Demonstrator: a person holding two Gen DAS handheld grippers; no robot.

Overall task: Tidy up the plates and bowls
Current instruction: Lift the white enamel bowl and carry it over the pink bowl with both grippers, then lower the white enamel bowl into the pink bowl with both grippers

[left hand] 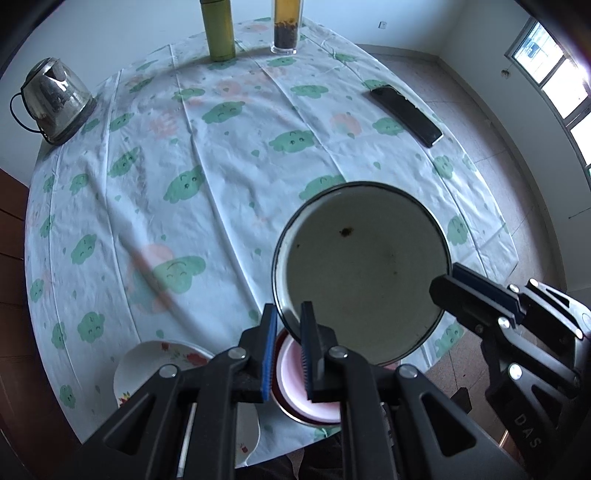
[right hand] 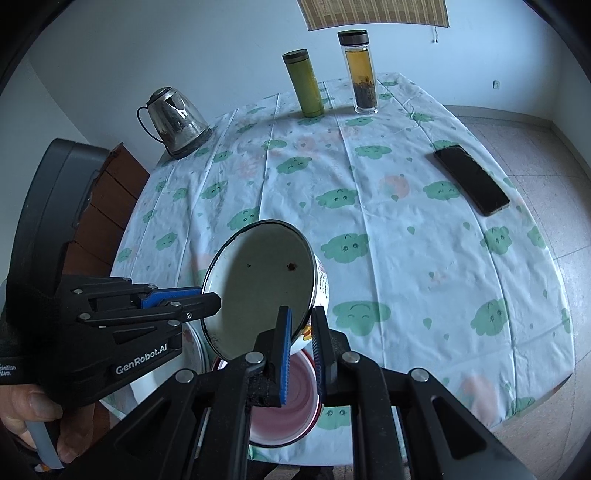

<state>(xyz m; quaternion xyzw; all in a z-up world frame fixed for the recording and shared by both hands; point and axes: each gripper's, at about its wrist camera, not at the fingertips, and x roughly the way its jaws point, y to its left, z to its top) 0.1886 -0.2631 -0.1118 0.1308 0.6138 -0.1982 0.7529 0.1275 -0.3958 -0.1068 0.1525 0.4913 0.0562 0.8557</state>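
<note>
A white enamel bowl [left hand: 365, 273] with a dark rim is held tilted above the table's near edge; it also shows in the right wrist view [right hand: 262, 280]. My left gripper [left hand: 290, 350] is shut on its left rim. My right gripper [right hand: 303, 350] is shut on its right rim and shows in the left wrist view [left hand: 476, 295]. My left gripper also shows in the right wrist view [right hand: 184, 299]. Under the bowl sits a pink bowl [left hand: 291, 384] with a dark red outside, also seen in the right wrist view [right hand: 288, 406]. A white flowered plate [left hand: 144, 369] lies left of it.
A kettle [left hand: 55, 99] stands at the far left of the clothed table [left hand: 221, 166]. A green flask [left hand: 218, 29] and a glass tea bottle [left hand: 286, 26] stand at the far edge. A black phone [left hand: 406, 114] lies at the right. A brown cabinet [right hand: 107, 206] stands left of the table.
</note>
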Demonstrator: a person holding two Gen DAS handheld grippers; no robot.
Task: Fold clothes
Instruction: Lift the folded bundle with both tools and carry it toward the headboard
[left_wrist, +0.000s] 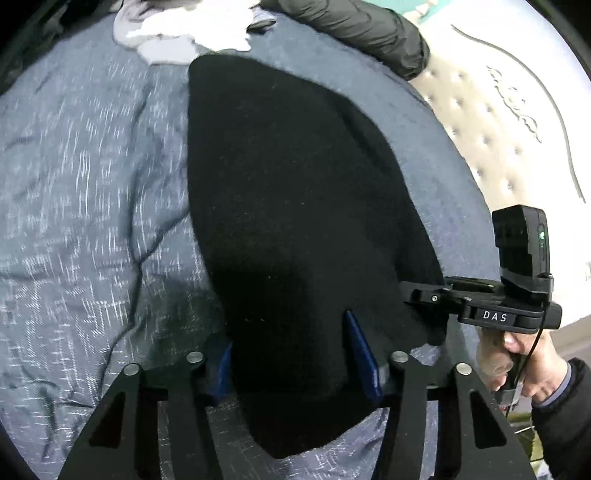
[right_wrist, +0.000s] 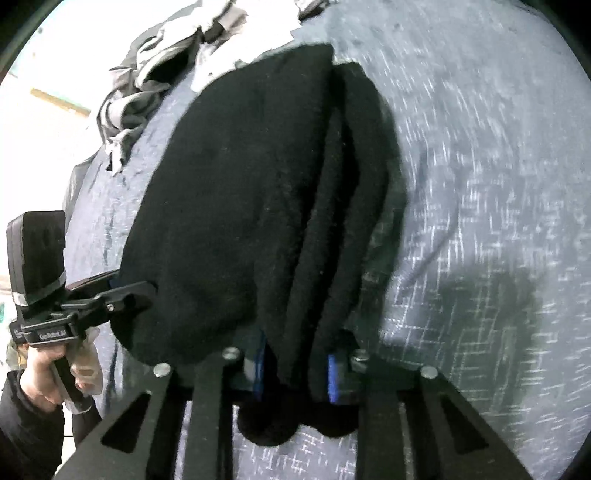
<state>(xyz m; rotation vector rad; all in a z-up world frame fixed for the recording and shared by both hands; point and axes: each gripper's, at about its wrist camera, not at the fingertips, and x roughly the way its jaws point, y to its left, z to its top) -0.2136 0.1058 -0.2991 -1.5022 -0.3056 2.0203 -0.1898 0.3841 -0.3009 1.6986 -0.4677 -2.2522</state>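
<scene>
A black knit garment lies folded lengthwise on the blue-grey quilt. My left gripper has its blue-padded fingers either side of the garment's near end, closed on the bunched cloth. The right gripper shows at the right in this view, at the garment's edge. In the right wrist view the garment shows stacked folds, and my right gripper is shut on the near end of those layers. The left gripper appears there at the left, pinching the garment's edge.
A pile of grey and white clothes lies at the far end of the quilt, also seen in the right wrist view. A dark puffer jacket lies at the back right. The bare quilted mattress shows to the right.
</scene>
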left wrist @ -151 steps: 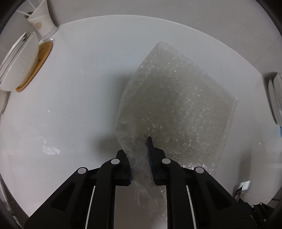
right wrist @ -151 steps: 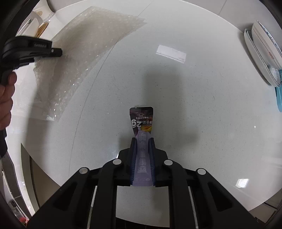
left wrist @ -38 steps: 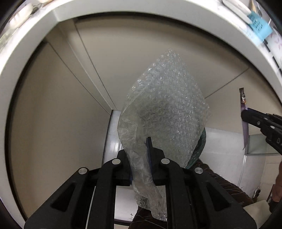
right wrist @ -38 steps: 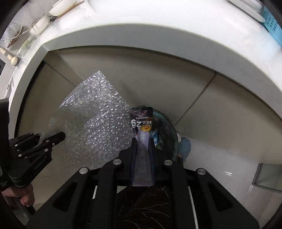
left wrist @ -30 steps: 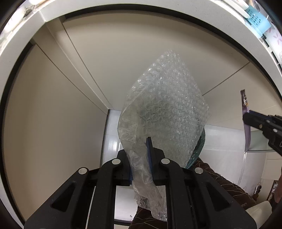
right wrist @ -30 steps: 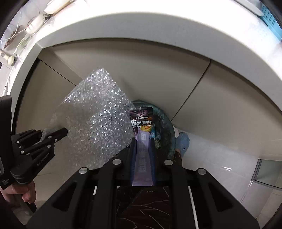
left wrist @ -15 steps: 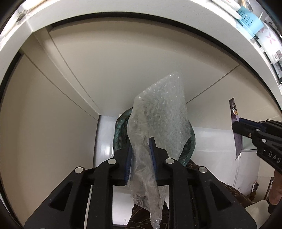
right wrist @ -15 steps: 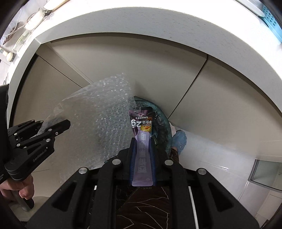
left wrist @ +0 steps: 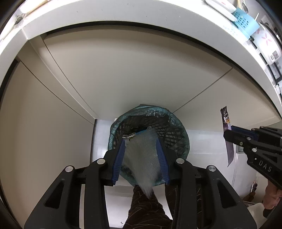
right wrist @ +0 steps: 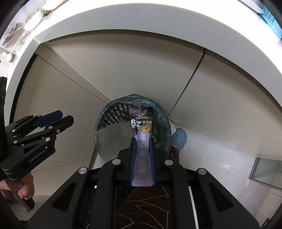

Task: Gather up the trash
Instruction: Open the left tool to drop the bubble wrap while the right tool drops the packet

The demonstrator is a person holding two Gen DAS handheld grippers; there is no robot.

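Observation:
A trash basket lined with a teal bag point(left wrist: 178, 126) stands on the floor under the counter; it also shows in the right wrist view point(right wrist: 105, 112). My left gripper point(left wrist: 141, 141) is open above it, and the bubble wrap sheet point(left wrist: 142, 158) is blurred, falling between the spread fingers into the basket. In the right wrist view the bubble wrap point(right wrist: 112, 139) lies over the basket's left side. My right gripper point(right wrist: 142, 141) is shut on a purple snack wrapper point(right wrist: 141, 121) held over the basket. The right gripper also shows in the left wrist view point(left wrist: 229, 133), to the right of the basket.
Beige cabinet doors point(left wrist: 123, 74) stand behind the basket under the white counter edge point(left wrist: 141, 14). A blue basket point(left wrist: 246, 19) sits on the counter. The floor is white tile point(right wrist: 220, 158). The person's patterned trouser leg point(left wrist: 148, 211) is below the grippers.
My left gripper has opened and let go of the bubble wrap, which has dropped toward the basket. Both grippers moved closer over the basket. The right gripper still holds the wrapper.

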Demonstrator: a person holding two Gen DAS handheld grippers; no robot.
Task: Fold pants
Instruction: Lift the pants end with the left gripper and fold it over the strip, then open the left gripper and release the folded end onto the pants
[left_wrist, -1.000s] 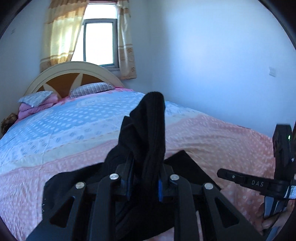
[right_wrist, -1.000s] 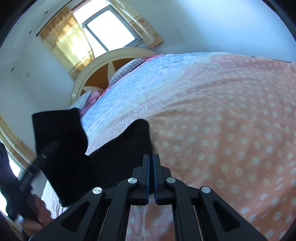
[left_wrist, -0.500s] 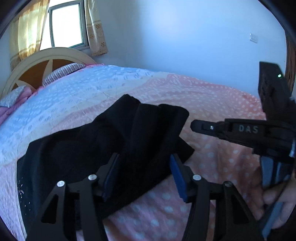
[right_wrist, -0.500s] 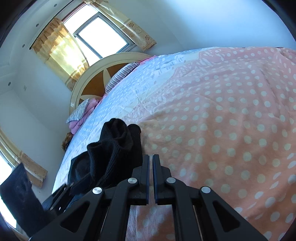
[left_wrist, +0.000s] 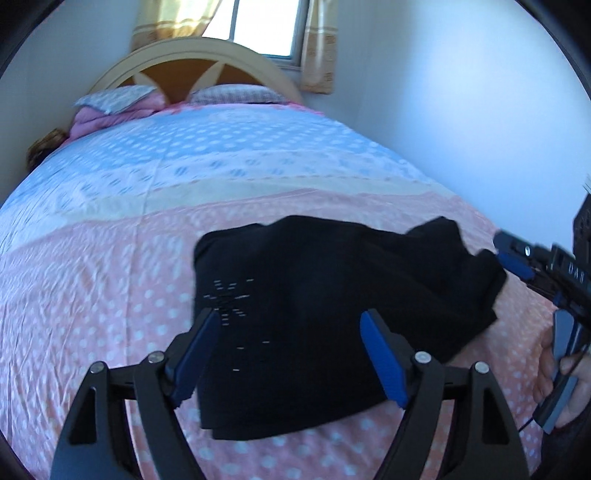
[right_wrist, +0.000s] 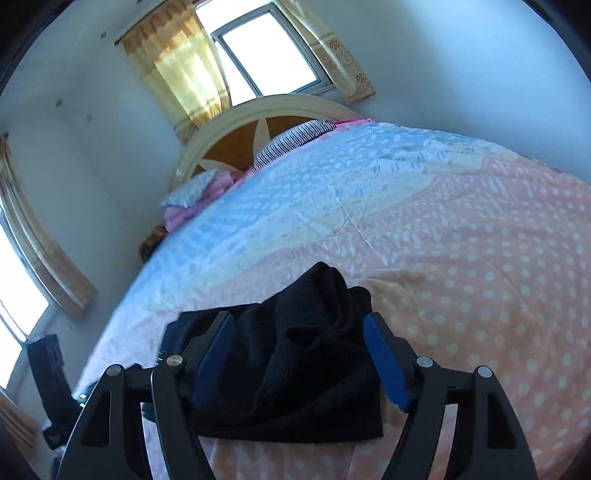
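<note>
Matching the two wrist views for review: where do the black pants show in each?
Left wrist: pants lie centre to right, on the pink bedspread, beyond the open fingers.
Right wrist: pants bunched at bottom centre, between the open fingers.
Shared landmark: the headboard under the window.

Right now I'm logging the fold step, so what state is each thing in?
black pants: lying in a folded heap on the bed, released, right end bunched up.
left gripper: open, jaws just opened, pants below, not pinched.
right gripper: open, jaws just opened, bunched cloth between them, no grip.
bedspread: spread flat.
window curtains: drawn aside.
</note>
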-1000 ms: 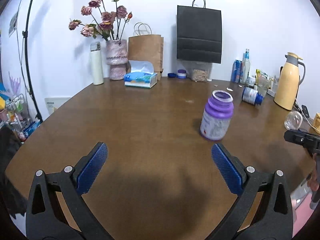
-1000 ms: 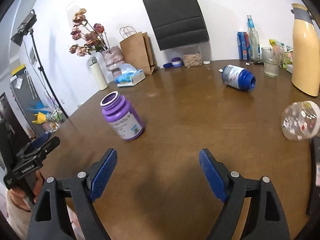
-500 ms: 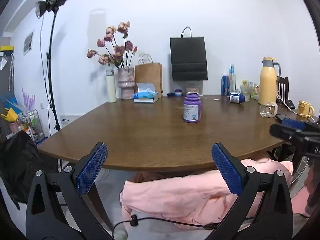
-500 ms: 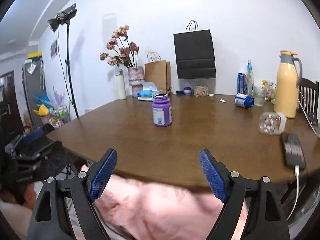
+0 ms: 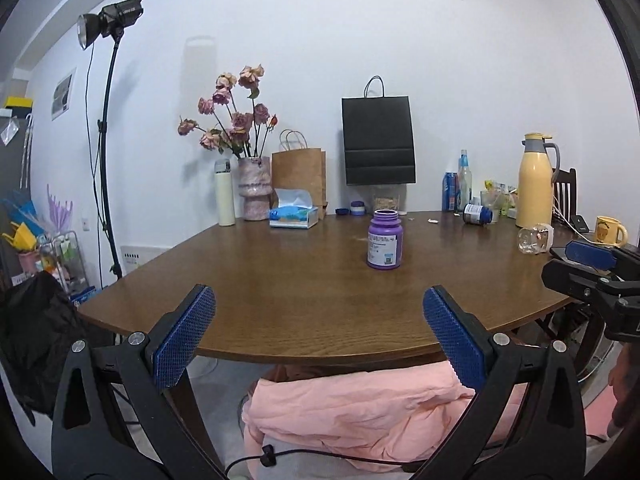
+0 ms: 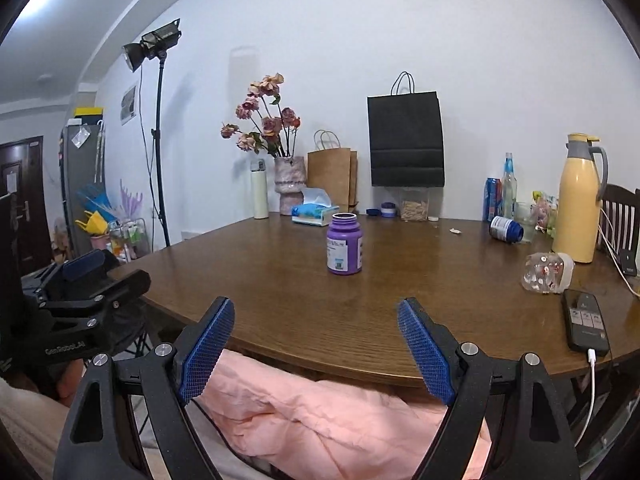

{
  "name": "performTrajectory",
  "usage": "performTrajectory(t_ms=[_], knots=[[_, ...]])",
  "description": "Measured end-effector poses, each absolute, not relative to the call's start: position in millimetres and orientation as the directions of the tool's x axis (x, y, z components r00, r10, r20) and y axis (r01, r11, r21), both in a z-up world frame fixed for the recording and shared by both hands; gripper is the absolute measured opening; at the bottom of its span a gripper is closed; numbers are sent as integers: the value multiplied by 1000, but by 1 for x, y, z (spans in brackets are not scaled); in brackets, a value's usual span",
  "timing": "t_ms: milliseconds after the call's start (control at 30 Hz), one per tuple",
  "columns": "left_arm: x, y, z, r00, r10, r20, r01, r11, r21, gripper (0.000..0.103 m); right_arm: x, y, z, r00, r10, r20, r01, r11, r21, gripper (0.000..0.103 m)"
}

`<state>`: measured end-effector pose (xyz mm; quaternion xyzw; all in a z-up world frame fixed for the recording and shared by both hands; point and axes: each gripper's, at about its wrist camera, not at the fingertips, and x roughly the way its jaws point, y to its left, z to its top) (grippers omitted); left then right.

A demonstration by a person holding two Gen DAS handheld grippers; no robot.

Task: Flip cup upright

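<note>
A purple bottle-shaped cup (image 5: 384,240) stands upright with its mouth up on the brown table (image 5: 280,292); it also shows in the right wrist view (image 6: 344,244). My left gripper (image 5: 320,336) is open and empty, held back off the table's near edge. My right gripper (image 6: 316,352) is open and empty, also behind the near edge. Each gripper shows at the side of the other's view: the right one (image 5: 592,264) and the left one (image 6: 84,280).
A clear glass cup (image 6: 546,272) lies on its side at the right, near a phone (image 6: 586,326) on a cable. A blue-capped bottle (image 6: 506,230) lies further back. A yellow jug (image 6: 578,216), vase, tissue box and paper bags line the far edge. Pink cloth (image 6: 320,420) lies below.
Both grippers have pulled back and down from over the table to behind its near edge. The purple cup stays upright in place.
</note>
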<state>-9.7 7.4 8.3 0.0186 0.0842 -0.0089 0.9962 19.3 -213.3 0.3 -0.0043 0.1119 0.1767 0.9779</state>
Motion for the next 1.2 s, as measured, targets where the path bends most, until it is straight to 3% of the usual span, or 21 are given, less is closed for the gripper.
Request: performTrajectory(t_ms=[1200], knots=[[-14,8,9,992,-5,-127,9,999,32,103,18,-210,-2,906,358,-228,-365,931,11,88]])
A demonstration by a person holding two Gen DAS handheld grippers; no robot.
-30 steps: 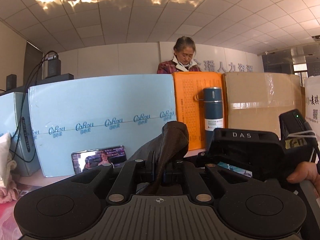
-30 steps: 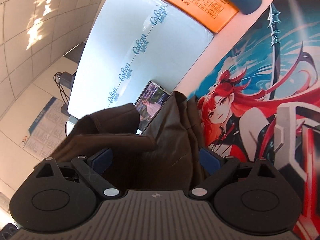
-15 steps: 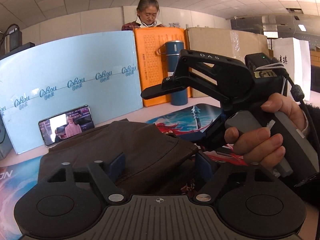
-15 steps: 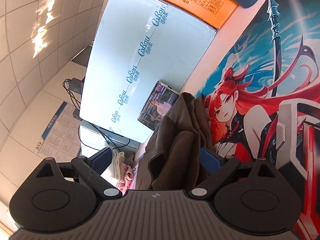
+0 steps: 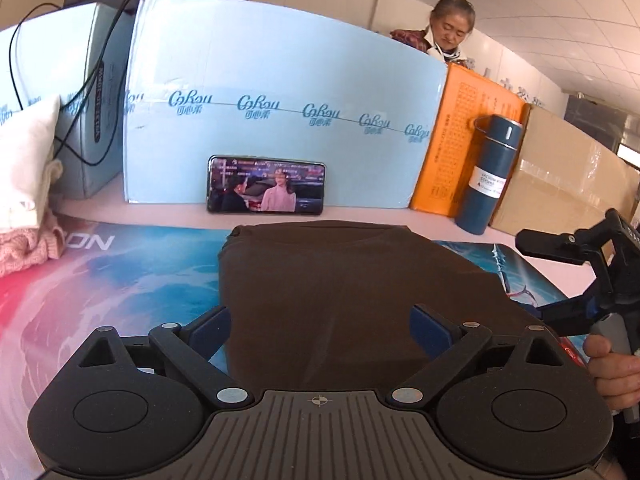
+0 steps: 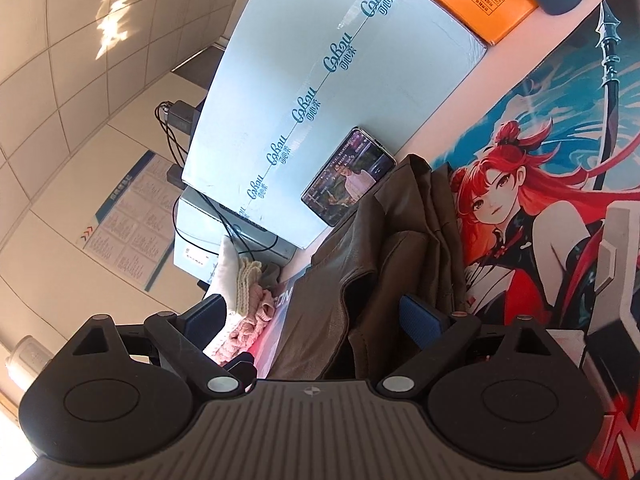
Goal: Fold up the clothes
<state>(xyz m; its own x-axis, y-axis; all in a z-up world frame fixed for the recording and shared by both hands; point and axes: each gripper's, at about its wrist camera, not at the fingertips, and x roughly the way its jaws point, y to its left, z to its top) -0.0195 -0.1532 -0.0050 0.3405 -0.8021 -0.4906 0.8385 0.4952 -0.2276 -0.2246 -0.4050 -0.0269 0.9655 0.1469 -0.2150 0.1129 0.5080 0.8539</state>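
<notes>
Evidently the brown garment (image 5: 352, 296) lies folded on the printed mat (image 5: 120, 280) of the counter, directly ahead of and between the jaws of the left gripper (image 5: 320, 332), so the release is best finished by backing straight off without snagging the top layer. Those jaws are opening and already spread wide, pinching nothing. The right gripper (image 6: 316, 316) likewise stands spread, the cloth's layered edge beside its right-hand jaw but not visibly clamped.

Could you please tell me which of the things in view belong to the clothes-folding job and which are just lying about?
Part of the job:
- brown garment, folded on the printed mat
- left gripper, jaws opening
- right gripper
- pink and cream clothes piled at the left

Just lying about:
- phone playing a video
- blue flask
- light blue box
- orange box
</notes>
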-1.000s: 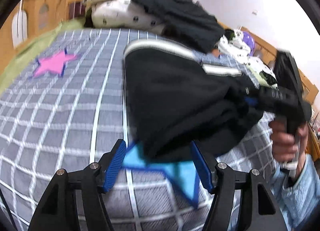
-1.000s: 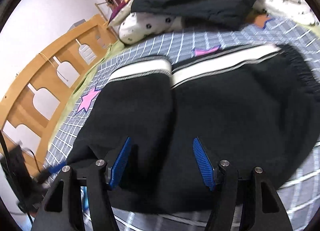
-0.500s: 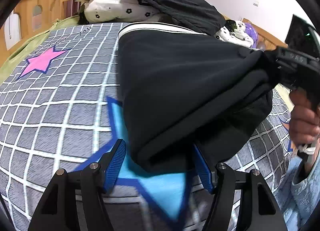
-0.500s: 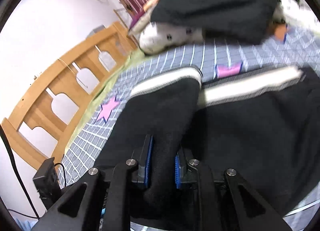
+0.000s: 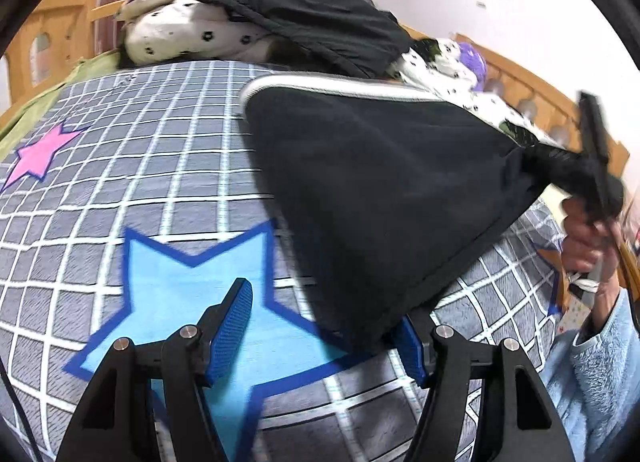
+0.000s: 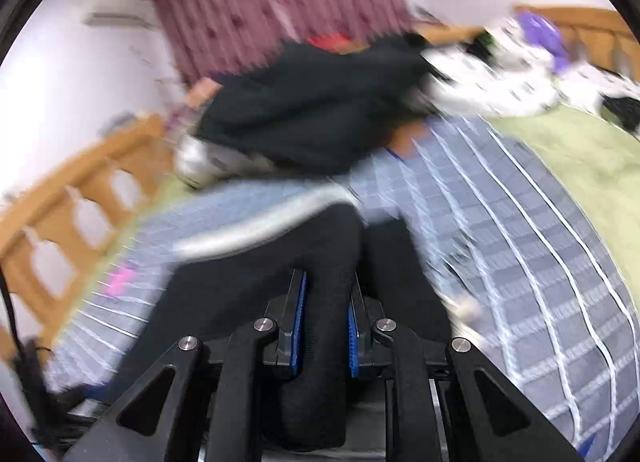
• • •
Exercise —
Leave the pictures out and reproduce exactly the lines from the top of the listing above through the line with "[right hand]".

Answer space —
Demonstrator: a person holding two Gen DAS handheld grippers; no robot.

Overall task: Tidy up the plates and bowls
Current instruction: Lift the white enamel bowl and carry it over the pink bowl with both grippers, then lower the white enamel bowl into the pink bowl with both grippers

[left hand] 
[right hand] 

The exercise is complete as it stands.